Growing up, Temwa Chirembo and Modester Mangilani experienced first-hand the barriers to quality education, health and sanitation, and entrepreneurial development that many women still face today. As a result of these issues, there is a distinct lack of female leaders for young women and girls in Malawi to aspire to, and women remain marginalised in the community. In order to combat this, Temwa and Modester identified the need for a holistic solution that supports the overall development of women in education, health and enterprise, coupled with mentorship and training to build self-confidence. That solution is their organisation, Ukani Malawi.
Supported by over 200 volunteers, Ukani currently runs a number of programmes focused on female empowerment and gender equality. Programmes include: The Seed Grants Initiative, which provides young women with start-up capital and entrepreneurship training; a young mothers project which aims to integrate teenage mothers back into the school system through financial support and mentorship; and the Breaking Red Project which aims to keep girls in school by training them in menstrual health hygiene management, distributing reusable pads and teaching valuable skills on how to make them for themselves.

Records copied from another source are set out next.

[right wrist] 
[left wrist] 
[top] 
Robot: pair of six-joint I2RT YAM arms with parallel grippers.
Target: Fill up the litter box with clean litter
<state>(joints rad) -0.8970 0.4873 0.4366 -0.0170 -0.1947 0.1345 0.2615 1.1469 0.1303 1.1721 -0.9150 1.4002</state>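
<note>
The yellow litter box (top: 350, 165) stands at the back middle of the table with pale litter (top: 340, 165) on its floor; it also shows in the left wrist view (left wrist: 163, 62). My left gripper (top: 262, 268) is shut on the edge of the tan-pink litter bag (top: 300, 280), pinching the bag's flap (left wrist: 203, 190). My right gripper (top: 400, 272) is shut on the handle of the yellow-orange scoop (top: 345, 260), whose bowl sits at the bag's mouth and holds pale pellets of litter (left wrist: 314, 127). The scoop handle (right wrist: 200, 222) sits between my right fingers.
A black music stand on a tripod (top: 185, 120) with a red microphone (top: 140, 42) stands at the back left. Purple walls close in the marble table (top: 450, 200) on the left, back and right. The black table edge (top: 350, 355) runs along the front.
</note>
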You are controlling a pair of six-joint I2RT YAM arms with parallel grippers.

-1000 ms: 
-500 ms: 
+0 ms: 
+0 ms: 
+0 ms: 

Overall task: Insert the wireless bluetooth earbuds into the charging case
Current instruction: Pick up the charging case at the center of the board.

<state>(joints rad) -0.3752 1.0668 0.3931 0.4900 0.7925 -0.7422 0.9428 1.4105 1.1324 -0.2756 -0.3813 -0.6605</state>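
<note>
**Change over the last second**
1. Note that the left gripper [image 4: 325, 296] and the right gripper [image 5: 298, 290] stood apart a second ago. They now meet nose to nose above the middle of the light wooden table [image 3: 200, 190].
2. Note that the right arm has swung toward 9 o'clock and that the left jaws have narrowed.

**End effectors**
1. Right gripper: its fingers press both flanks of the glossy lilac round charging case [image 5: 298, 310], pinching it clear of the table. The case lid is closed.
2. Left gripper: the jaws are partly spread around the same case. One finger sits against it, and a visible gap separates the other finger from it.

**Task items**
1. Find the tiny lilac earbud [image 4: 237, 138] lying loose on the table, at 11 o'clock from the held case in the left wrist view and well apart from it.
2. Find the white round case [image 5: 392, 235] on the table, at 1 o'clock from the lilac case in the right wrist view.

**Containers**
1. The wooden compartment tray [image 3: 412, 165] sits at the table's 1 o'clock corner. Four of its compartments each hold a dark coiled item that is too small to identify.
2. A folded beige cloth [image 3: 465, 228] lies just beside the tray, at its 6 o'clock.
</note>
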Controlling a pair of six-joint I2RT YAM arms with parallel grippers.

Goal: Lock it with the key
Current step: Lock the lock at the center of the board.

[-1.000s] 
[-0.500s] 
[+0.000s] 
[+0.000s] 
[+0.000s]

It is from the Breaking Read project that their social enterprise arm Bloomkins stemmed, where local women are trained in both practical manufacturing and softer business skills. The women are taught how to design and sew sanitary pads before leveraging their new skills to sell back to the local community and beyond.
QCT is working with Temwa and Modester to provide funding that will be used to expand their current organisational capacity, providing new sewing machines and helping to scale their young mother’s training centre. QCT will also work with Ukani Malawi to provide advice and guidance on organisational areas including safeguarding and financial management.
Ukani Malawi is working towards SDGs 1. No Poverty, 3. Good Health and Well-Being, 4. Quality Education and 5. Gender Equality.